** Opening Dataset extract block **
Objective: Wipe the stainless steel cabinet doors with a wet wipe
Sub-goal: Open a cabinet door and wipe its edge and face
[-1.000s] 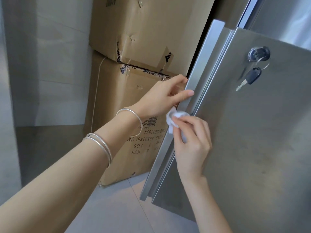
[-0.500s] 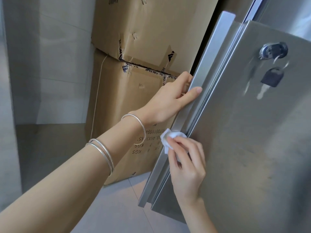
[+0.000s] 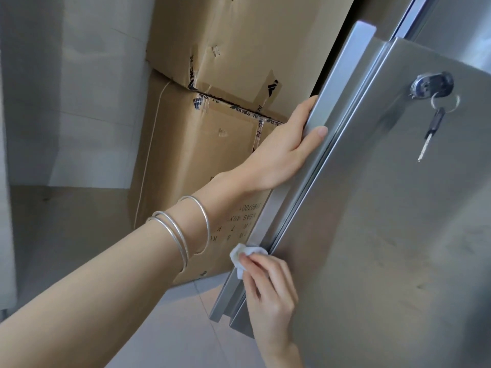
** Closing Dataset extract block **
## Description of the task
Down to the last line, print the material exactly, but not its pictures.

## Answer box
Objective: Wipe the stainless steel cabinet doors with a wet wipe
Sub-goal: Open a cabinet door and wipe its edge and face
[-1.000s] 
[-0.500s] 
[+0.000s] 

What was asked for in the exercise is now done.